Extract all lines in the data that contain the word "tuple".
** Supplied material follows **
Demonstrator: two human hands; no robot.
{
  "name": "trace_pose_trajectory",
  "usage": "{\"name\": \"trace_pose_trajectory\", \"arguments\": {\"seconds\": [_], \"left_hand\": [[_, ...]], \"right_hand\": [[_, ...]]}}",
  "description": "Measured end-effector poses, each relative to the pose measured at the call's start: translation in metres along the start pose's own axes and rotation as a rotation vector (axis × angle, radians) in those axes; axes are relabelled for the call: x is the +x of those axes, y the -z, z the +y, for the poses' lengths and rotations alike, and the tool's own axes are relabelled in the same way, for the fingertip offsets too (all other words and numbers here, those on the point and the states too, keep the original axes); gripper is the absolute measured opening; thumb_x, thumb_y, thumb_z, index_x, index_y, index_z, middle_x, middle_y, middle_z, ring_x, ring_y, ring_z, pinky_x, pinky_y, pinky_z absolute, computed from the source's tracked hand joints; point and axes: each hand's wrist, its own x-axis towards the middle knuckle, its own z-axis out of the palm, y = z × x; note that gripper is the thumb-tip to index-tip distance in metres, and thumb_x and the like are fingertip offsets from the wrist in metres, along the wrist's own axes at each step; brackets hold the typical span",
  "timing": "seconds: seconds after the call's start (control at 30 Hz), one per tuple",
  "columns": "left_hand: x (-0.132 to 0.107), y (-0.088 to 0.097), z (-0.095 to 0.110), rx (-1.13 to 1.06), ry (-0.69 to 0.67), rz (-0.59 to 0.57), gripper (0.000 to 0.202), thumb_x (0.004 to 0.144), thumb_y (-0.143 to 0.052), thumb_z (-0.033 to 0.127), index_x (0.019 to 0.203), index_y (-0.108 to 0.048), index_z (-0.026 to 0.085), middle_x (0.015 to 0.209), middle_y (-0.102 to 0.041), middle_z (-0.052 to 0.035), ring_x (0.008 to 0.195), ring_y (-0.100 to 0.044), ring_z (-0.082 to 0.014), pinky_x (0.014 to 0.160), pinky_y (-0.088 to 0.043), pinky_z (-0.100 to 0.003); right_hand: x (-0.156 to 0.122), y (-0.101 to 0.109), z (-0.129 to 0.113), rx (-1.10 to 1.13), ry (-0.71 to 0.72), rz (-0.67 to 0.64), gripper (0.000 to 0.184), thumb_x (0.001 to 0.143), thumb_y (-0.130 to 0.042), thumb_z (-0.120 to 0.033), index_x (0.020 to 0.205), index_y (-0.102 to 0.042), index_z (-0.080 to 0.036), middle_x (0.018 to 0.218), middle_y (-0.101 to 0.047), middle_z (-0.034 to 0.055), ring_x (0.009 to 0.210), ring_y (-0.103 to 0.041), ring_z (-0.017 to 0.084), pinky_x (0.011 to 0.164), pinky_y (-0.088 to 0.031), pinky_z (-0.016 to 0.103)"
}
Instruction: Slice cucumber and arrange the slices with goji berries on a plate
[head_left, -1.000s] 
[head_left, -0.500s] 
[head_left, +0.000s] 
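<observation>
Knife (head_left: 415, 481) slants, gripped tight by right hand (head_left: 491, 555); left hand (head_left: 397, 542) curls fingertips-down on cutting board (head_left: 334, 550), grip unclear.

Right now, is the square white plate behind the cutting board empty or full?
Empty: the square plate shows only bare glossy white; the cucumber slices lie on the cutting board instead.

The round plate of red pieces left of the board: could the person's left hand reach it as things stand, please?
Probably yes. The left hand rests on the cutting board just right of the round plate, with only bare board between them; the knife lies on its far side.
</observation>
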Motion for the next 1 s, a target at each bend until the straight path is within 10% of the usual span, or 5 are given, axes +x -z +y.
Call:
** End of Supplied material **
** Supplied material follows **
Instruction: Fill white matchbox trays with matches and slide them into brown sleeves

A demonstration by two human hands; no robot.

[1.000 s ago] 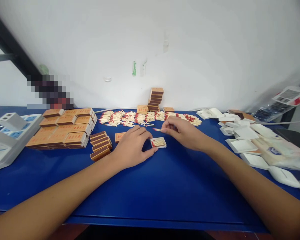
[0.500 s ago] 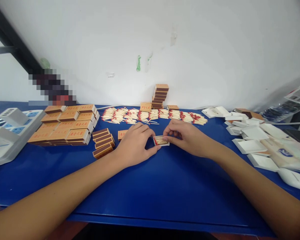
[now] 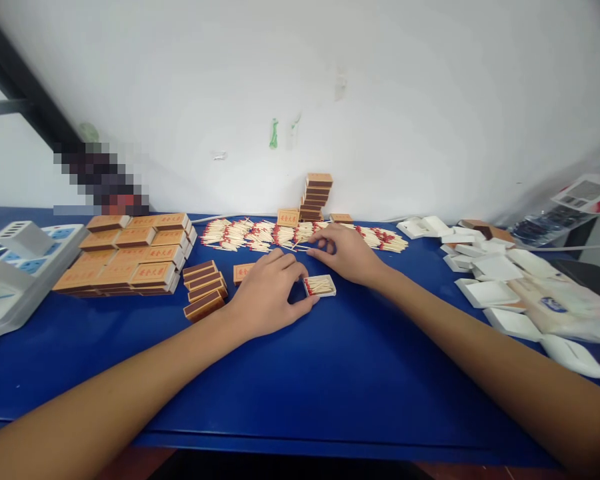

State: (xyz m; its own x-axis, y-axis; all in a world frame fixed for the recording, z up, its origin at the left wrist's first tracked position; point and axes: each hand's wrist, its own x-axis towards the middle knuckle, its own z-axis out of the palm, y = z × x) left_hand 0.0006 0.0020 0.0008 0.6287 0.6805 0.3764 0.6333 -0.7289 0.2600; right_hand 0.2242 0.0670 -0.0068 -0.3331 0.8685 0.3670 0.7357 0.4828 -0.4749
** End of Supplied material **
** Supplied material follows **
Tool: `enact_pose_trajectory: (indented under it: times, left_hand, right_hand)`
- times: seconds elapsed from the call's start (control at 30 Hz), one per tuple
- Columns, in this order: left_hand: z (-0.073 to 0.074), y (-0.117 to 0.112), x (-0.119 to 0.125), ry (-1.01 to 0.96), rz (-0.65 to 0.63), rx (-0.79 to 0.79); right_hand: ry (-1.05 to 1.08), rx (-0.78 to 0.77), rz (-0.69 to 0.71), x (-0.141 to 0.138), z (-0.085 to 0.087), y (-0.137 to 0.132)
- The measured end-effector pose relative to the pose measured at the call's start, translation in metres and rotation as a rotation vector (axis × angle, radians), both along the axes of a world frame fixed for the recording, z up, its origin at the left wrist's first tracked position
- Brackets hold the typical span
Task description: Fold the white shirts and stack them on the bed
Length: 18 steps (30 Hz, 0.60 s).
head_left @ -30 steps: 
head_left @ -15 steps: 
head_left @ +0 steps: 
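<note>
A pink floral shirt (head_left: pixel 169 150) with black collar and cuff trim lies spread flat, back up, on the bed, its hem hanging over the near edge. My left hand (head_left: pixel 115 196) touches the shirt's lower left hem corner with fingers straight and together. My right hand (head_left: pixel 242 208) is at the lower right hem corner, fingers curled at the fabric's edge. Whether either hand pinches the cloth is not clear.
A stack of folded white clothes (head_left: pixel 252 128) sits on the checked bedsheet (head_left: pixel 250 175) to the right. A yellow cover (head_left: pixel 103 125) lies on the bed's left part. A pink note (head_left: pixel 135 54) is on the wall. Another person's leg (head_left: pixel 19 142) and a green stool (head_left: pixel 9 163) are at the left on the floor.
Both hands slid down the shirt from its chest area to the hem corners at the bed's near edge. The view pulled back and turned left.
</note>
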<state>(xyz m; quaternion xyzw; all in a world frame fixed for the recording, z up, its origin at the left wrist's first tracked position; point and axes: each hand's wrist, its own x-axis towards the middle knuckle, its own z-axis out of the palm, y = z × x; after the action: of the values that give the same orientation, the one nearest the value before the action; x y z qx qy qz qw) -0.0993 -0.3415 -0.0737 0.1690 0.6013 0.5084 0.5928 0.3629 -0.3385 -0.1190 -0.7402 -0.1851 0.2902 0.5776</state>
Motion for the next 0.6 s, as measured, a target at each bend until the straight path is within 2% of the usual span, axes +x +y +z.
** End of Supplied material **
Result of this task:
  "timing": "seconds: seconds after the call's start (control at 30 Hz), one per tuple",
- times: seconds elapsed from the call's start (control at 30 Hz), one per tuple

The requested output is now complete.